> [Exercise requirements] Reproduce the data below exactly. Skip the pictures.

BEGIN Stored data

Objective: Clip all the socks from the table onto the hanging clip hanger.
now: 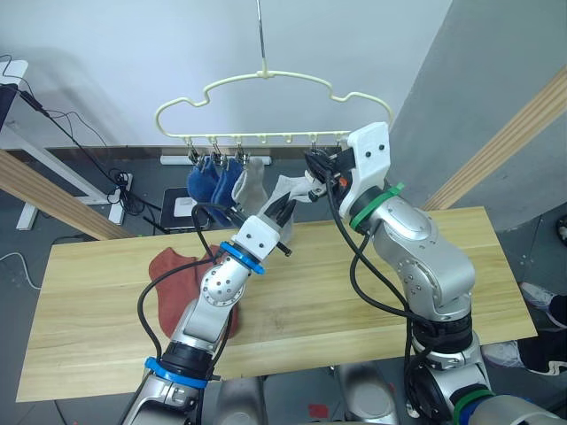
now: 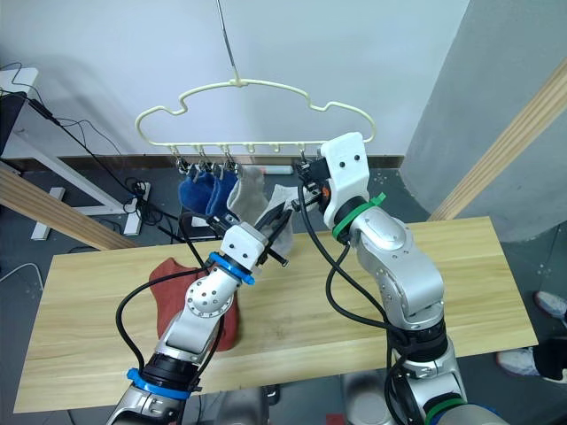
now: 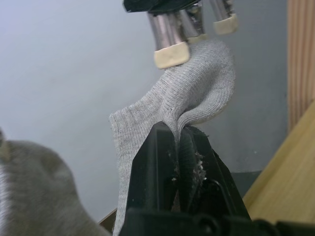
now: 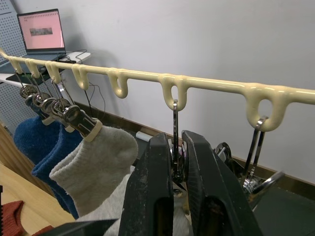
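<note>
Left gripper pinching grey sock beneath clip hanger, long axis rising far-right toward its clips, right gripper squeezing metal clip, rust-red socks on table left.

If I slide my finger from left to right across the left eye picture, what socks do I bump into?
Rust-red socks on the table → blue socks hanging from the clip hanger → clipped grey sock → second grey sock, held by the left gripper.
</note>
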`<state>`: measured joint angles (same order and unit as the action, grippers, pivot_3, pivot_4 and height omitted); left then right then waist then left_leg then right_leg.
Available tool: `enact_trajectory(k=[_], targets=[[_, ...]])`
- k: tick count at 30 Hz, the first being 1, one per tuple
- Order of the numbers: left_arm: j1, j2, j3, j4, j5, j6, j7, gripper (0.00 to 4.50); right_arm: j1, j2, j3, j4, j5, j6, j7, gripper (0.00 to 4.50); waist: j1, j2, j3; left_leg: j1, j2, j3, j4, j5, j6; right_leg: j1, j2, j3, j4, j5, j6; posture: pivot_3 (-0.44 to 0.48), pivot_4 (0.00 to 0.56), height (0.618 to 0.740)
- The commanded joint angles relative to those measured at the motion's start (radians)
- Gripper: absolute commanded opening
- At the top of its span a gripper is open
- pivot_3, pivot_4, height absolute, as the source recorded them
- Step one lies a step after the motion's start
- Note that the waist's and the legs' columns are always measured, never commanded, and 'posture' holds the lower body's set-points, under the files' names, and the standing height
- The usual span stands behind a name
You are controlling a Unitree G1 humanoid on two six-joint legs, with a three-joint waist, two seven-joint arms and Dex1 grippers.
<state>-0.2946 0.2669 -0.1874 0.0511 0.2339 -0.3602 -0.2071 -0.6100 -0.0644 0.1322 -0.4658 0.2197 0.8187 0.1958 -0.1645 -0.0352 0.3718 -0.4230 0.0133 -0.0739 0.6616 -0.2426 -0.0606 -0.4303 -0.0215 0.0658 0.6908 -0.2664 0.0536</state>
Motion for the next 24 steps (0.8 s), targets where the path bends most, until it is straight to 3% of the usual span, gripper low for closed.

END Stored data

> [Result below]
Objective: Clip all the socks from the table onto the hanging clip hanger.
now: 
now: 
now: 
now: 
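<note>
Left gripper pinching grey sock beneath clip hanger, long axis rising far-right toward its clips, right gripper squeezing metal clip, rust-red socks on table left.

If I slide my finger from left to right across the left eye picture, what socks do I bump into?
Rust-red socks on the table → blue socks hanging from the clip hanger → clipped grey sock → second grey sock, held by the left gripper.
</note>
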`<state>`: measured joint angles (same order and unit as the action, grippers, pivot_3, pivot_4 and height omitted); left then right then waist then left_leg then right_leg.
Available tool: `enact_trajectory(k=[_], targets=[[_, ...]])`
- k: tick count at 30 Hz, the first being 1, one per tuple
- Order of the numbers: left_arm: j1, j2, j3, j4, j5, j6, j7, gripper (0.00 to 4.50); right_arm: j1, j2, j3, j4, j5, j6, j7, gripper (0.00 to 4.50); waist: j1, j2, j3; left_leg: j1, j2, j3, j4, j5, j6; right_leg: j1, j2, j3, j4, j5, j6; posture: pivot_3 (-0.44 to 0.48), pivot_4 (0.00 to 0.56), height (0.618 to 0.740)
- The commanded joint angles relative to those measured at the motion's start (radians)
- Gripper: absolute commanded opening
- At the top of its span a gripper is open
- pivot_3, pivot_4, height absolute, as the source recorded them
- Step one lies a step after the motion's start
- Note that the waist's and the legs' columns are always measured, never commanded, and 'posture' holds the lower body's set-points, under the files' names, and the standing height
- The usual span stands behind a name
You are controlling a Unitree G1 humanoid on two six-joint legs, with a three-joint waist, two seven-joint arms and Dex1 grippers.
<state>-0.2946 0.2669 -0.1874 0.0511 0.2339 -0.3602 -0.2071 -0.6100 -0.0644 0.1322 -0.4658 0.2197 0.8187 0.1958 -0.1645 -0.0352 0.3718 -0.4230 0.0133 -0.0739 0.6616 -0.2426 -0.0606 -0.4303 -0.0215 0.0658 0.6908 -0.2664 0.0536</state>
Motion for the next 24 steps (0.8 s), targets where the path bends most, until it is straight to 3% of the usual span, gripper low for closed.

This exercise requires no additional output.